The downside of economic success throughout much of Jewish history was that it fueled resentment and harsh treatment from competing groups, the scholars said.

"If you wanted to criticize Jewish society, you would use their . . . economic success as a stick to beat them with," said Adam Teller, a University of Haifa historian who with Karp and Derek Penslar, of the University of Toronto, proposed devoting this year at the Katz Center to economic history.

Jonathan Sarna, a professor of American Jewish history at Brandeis University who is not involved with the lecture series, said the history of Jews in business was indeed understudied. Historians in general have been less interested in economic than in social history for much of the last century, he said, but Jewish historians have had the extra concern that "their writing would be used against them."

Historians at the center said they had seen little evidence that the current economic crisis or Madoff's audacious alleged fraud have led to an upswing in anti-Semitism. That is a sign that Americans can handle this subject, they said.

"It is a measure of Jews' growing security in America that we feel the topic isn't off-limits," Sarna agreed.

The belief that Jews are good with money cuts both ways, the historians said. There's the dark side of Shakespeare's Shylock and Dickens' Fagin, which bolstered the negative stereotype that Jews were greedy and unsavory. The Protocols of the Elders of Zion, which have been discredited as a forgery, took anti-Semitism to the extreme, contending that Jews conspired to use their wealth to control the world.
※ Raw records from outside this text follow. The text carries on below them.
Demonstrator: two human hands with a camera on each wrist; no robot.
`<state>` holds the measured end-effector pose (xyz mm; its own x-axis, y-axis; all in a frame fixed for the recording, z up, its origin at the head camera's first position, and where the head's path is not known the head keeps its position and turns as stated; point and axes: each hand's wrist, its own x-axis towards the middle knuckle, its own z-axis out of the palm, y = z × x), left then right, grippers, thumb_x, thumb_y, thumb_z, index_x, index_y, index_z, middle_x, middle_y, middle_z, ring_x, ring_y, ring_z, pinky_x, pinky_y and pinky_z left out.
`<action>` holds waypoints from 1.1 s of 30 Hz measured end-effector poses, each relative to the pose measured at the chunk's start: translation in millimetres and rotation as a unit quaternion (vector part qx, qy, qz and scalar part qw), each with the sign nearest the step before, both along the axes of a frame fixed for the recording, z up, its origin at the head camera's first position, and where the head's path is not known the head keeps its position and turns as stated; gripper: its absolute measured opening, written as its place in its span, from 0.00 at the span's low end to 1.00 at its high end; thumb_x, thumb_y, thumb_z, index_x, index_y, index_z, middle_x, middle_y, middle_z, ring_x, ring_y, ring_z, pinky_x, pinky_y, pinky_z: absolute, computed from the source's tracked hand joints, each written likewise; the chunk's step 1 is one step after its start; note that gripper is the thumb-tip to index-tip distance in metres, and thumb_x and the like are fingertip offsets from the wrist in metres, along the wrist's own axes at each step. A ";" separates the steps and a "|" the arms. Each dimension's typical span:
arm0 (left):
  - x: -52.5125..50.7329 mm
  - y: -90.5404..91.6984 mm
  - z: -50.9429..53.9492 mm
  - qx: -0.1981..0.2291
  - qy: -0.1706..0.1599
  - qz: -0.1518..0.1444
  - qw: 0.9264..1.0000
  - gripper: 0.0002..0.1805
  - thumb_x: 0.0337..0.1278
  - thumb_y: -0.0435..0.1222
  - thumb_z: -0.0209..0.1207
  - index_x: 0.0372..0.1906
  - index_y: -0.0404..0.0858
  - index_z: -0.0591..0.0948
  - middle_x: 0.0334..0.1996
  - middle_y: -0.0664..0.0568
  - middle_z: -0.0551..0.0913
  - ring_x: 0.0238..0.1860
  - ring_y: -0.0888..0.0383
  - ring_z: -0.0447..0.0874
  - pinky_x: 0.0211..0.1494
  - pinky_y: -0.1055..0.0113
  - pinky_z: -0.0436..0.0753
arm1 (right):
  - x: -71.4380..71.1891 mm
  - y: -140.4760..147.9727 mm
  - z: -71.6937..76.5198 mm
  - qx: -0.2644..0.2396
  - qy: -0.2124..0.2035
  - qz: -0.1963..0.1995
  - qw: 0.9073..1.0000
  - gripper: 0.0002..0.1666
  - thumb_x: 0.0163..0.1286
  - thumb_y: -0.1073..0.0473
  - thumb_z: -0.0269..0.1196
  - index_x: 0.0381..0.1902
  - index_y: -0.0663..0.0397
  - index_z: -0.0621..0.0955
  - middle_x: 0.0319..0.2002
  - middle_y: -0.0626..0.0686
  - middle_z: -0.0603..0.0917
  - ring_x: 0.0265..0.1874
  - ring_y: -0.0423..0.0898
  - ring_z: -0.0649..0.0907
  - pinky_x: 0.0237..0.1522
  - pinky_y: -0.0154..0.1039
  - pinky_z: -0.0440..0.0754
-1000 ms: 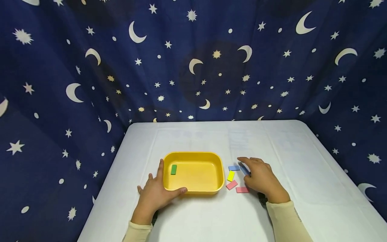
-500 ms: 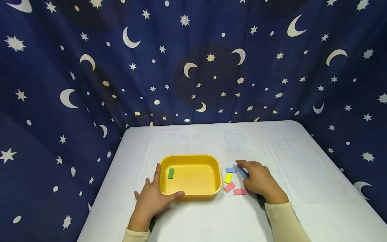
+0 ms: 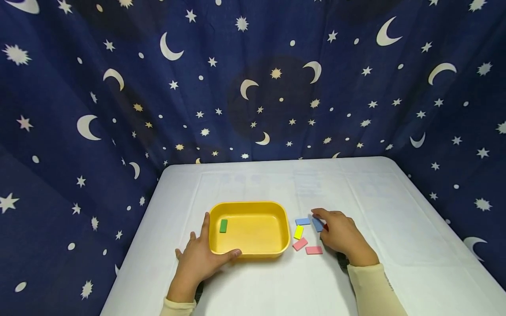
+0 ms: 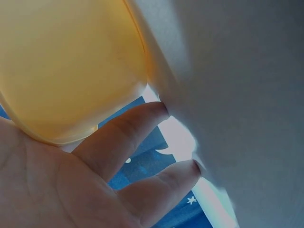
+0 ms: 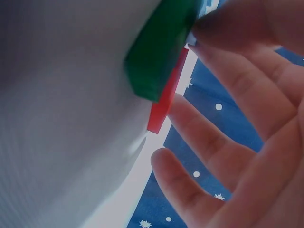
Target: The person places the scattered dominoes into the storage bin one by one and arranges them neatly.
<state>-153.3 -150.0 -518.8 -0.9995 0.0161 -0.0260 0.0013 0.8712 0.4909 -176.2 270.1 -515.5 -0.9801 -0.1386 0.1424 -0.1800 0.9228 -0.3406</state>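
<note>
My left hand point(image 3: 199, 261) lies against the near left corner of a yellow tray point(image 3: 286, 248), thumb along its front side and the other fingers spread at its left. A green flat block point(image 3: 223, 226) lies inside the tray. Right of the tray, my right hand point(image 3: 343, 235) pinches a blue flat block point(image 3: 317, 224) between thumb and index finger; its other fingers are spread in the right wrist view. By that hand are a red block point(image 5: 166, 102) and another green block point(image 5: 161, 57), mostly hidden in the head view.
Between tray and right hand lie another blue block point(image 3: 302, 221), a yellow block point(image 3: 298, 232) and two pink blocks, one angled point(image 3: 300, 244) and one level point(image 3: 314, 250). A white cloth covers the table point(image 3: 272, 180). Behind it hangs a dark blue star-and-moon curtain point(image 3: 221, 101).
The head view has shifted slightly. My right hand has moved a little to the right, the blue block at its fingers has turned slightly, and a bit of red shows beside it. My left hand stays on the tray.
</note>
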 end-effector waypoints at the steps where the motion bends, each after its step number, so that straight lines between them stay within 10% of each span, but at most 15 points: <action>1: 0.0 0.0 -0.1 0.000 -0.001 0.000 1.000 0.85 0.20 0.92 0.54 0.88 0.55 0.39 0.68 0.36 0.79 0.76 0.26 0.61 0.60 0.10 0.48 | -0.4 0.4 0.1 -0.001 -0.002 0.000 1.000 0.39 0.56 0.70 0.65 0.69 0.50 0.80 0.55 0.54 0.88 0.53 0.58 0.83 0.52 0.65 0.81; 33: -0.2 1.4 1.2 0.001 -0.009 0.003 1.000 0.84 0.24 0.89 0.60 0.88 0.55 0.38 0.68 0.35 0.78 0.76 0.25 0.60 0.60 0.10 0.48 | -3.0 -2.8 -1.0 0.001 -0.022 -0.009 1.000 0.34 0.61 0.67 0.70 0.67 0.50 0.81 0.39 0.50 0.85 0.40 0.52 0.79 0.44 0.57 0.82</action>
<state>-153.5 -148.6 -517.6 -0.9990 0.0101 -0.0439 -0.0128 0.8703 0.4923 -179.2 267.3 -516.5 -0.9878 -0.1210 0.0980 -0.1479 0.9264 -0.3462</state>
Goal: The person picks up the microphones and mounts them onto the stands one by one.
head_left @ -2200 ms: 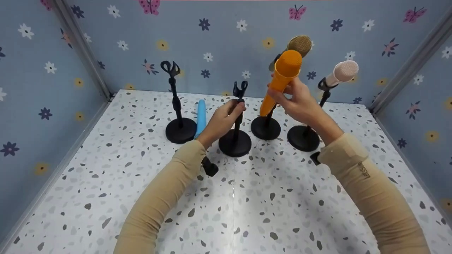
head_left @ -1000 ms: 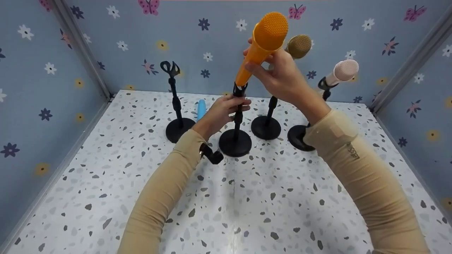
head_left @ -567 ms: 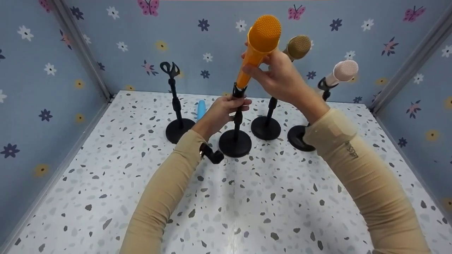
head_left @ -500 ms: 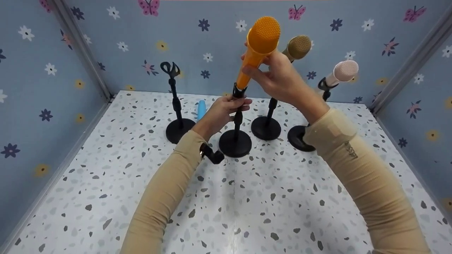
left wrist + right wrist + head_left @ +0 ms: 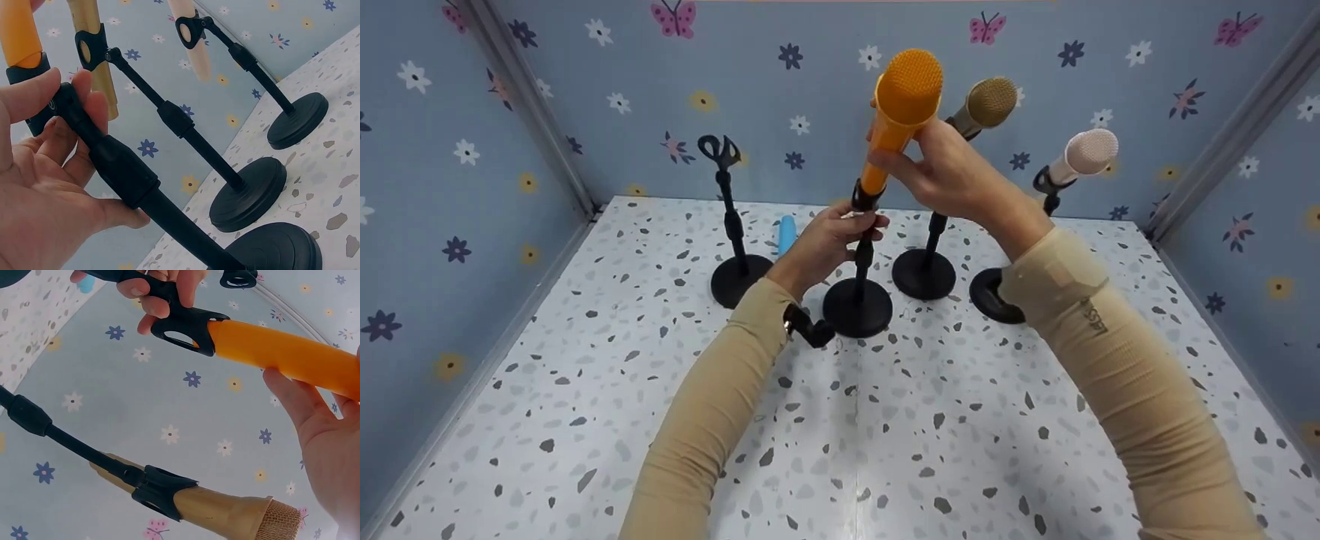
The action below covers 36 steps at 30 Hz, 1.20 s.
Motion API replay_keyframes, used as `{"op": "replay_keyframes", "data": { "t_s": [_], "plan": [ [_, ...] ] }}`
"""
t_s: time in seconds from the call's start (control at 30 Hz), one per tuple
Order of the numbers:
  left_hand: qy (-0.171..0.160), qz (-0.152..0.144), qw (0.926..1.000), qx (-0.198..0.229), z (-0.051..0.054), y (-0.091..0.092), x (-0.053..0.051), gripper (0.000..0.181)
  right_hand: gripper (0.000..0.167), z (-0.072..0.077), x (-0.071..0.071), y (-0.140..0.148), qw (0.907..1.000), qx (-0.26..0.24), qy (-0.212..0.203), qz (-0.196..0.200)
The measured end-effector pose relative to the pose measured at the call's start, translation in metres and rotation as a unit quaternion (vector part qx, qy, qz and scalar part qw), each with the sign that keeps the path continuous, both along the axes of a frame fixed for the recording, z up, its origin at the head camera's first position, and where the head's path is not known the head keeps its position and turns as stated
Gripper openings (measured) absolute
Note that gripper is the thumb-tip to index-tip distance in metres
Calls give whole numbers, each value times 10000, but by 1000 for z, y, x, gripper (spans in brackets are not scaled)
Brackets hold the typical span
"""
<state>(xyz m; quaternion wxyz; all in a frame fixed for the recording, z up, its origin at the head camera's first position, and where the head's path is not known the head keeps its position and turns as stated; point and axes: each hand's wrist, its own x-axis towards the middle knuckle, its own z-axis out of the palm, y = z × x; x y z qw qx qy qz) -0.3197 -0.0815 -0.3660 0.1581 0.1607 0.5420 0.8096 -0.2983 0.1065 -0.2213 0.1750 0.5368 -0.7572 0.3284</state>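
My right hand (image 5: 952, 169) grips an orange microphone (image 5: 911, 90) by its handle, head up and tilted. The handle's lower end sits inside the clip (image 5: 211, 334) of a black microphone stand (image 5: 859, 304). Just under that clip, my left hand (image 5: 829, 244) holds the top of the stand, fingers and thumb around it, as the left wrist view also shows. Behind the right hand a gold microphone (image 5: 990, 103) rests in the clip of another stand (image 5: 924, 274). A pale pink microphone (image 5: 1091, 152) is in a third stand's clip at the right.
A stand with a bare clip (image 5: 720, 151) stands at the left. Beside it a light blue microphone handle (image 5: 787, 234) lies on the speckled table (image 5: 855, 450), partly hidden by the left hand. Flower-patterned walls (image 5: 825, 97) enclose the back and both sides.
My right hand has carried the orange microphone leftward to the held stand, then pushed it down, so its handle end has slid into the clip. The left hand has stayed at the stand's top.
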Motion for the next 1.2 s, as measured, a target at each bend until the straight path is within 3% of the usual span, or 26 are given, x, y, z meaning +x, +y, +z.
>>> {"op": "replay_keyframes", "data": {
  "t_s": [0.27, 0.4, 0.57, 0.73, 0.87, 1.07, 1.2],
  "plan": [
    [-135, 41, 9998, 129, 0, -2, 0, 32, 20, 6, -1, -8, 9981, 526, -101, 289],
    [-129, 71, 9999, 45, 1, -3, 1, 34, 25, 2, -2, -11, 9987, 381, 67, 333],
    [-38, 97, 9999, -28, -1, -4, 2, 34, 34, -14, -2, -18, 9997, -132, 176, -108],
    [117, 44, 9999, -91, -7, -2, 2, 35, 32, -29, -1, -13, 9963, -702, -452, -188],
    [257, 29, 9992, -297, -10, -1, 4, 37, 34, -30, 1, -7, 9918, -920, -873, -157],
    [492, -134, 9945, -918, -6, 1, 6, 40, 49, -21, 6, -2, 9945, -945, -362, -258],
    [523, -162, 9943, -915, -3, 1, 5, 38, 52, -21, 7, -2, 9940, -1062, -232, -78]
  ]
}}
On the plus side, Jews have been seen as a group whose business acumen could bring communities prosperity.

Whether Jews are disproportionately successful was a matter of contention among the fellows, but they pointed out that there were plenty of examples of Jewish business failures. And there are Jews on all sides of the Wall Street meltdown, from Madoff and his recently alleged $50 billion Ponzi scheme to people who are policing financial abuse and trying to rebuild the economy.

The historians said they had found nothing inherent in Judaism that would lead to financial success or a predisposition to entrepreneurship. In fact, commerce and religion have largely been kept separate in Jewish cultural life, they said.

The one exception is that the Jewish emphasis on education gave Jews an early advantage: literacy and familiarity with numbers.

Jews gravitated toward finance and trade centuries ago, when more highly valued roles in agrarian societies - land owner and warrior - were denied to them. Early Christians were banned from loaning money at interest to fellow Christians, but they needed loans and Jews took on that role.

Over time, the historians said, Jews were seen as trusted middlemen and people who could manage the wealth of powerful landowners. Their lack of a country or land of their own made them less threatening to nobles.

"They empowered themselves with their economic activity," Teller said.

Jews' outsider status also freed them from the more rigid roles of noble, burgher and peasant, which were assigned to European countries' primary populations. They became the "utility infielders" and the business "B-team of premodern society," Karp said. Those roles came with flexibility that helped Jews exploit business opportunities better than some other groups.

Penslar said Jews in the 1500s could never have guessed it, but the competitive, restrictive nature of their lives would leave future generations better positioned for modern capitalism. "The Jews were historically urban and mobile people," he said. They were also entrepreneurial and accustomed to finding opportunity where others had missed it.

"The Jews were excluded for most of the history of Europe from accepted fields of economic activity," Teller said. "They were always looking for different niches."